Dr. Sandstone: Your diabetes coordinator, public health nurses, or I can teach you how to measure your own blood glucose levels at home. This is needed to see if your blood glucose levels remain in a satisfactory range while you are on a prescribed diet. Once you get the hang of it, it will seem a lot easier.
Anna: I have one more question before I go. I feel like I need someone to talk to. Someone who has been in the same situation and knows how I feel. Are there support groups for women who have or had gestational diabetes?
Dr. Sandstone: There are support groups who help pregnant women with gestational diabetes. These groups bring together other women with or those who had gestational diabetes and now have healthy babies. The diabetes coordinator or public health nurses will have more information on the support groups.

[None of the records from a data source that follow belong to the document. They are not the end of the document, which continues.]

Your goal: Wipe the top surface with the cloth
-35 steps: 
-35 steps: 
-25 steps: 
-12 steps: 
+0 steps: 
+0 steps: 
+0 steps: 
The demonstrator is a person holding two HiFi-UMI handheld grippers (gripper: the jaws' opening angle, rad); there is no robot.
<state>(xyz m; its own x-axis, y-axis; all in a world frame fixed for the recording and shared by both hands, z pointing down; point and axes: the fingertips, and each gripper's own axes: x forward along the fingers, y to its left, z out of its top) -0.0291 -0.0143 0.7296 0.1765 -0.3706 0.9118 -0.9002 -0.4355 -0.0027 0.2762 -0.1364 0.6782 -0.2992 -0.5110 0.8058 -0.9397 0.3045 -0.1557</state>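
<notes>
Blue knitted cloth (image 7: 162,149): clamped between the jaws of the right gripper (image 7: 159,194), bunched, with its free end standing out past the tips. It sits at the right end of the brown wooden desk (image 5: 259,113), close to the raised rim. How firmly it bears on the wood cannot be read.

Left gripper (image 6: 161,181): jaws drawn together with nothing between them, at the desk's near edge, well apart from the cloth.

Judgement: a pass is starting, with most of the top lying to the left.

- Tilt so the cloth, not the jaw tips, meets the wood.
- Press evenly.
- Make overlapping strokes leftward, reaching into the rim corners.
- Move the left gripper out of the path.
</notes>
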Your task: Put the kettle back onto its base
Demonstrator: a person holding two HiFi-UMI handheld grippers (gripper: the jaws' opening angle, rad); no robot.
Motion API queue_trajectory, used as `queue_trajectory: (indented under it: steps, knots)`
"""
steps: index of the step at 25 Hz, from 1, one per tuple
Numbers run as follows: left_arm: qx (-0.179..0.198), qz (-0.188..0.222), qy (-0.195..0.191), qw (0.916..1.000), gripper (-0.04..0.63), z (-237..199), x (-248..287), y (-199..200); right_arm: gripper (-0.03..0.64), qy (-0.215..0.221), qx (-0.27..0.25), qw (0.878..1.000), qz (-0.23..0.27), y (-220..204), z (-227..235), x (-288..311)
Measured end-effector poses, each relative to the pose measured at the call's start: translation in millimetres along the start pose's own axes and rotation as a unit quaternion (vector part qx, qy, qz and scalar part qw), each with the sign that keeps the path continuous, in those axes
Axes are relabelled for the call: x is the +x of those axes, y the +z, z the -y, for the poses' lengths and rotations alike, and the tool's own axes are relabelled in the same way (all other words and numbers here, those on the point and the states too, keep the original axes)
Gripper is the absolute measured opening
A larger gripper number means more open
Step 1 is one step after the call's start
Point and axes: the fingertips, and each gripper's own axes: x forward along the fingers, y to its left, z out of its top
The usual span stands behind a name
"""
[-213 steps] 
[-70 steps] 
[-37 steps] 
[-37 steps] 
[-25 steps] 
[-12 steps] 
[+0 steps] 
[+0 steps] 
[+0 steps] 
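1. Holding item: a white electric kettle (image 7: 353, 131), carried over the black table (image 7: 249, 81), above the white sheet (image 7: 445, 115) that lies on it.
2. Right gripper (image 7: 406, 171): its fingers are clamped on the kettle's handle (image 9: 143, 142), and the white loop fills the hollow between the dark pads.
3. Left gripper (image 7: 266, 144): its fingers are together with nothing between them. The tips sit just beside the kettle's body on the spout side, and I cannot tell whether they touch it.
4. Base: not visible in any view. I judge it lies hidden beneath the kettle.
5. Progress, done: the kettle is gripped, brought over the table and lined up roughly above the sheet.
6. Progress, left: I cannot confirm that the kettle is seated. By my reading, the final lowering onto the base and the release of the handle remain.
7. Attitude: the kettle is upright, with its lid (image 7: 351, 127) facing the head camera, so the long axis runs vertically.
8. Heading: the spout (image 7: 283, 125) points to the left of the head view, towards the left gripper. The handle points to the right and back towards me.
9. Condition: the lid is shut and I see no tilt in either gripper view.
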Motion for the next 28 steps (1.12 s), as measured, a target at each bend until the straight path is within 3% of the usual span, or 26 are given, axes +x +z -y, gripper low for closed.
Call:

Anna: Thank you so much for answering all my questions. I really appreciate the time you took to help me understand gestational diabetes. The next thing I need to do is to get started on a healthy diet and do some exercise. I'll see you at the next appointment.
Dr. Sandstone: It's a pleasure for me to answer all you questions. I really feel that we need to do any thing we can to make sure future generations are healthy. It's up to mothers and all Native American women to help instill healthy attitudes in our children. You are a good role model Anna and I am certain you will take good care of yourself and your baby. I'll see you next time. Have a nice weekend.
Anna: Did you hear all that kiddo? It's up to you and me. I know we'll make it through this. How 'bout if we go home and take a nap?
Baby Kaye: I was hoping you had the same thing on your mind. Like they say, "Great minds think alike."
Baby Kaye: I'd to like thank you all for checkin' out this section of the diabetes project. I hope you all enjoyed the stay here. It's real important for all Native American women to teach children the importance of a healthy diet. The children are our future, and with the proper guidance, the generations to come will be our healthiest.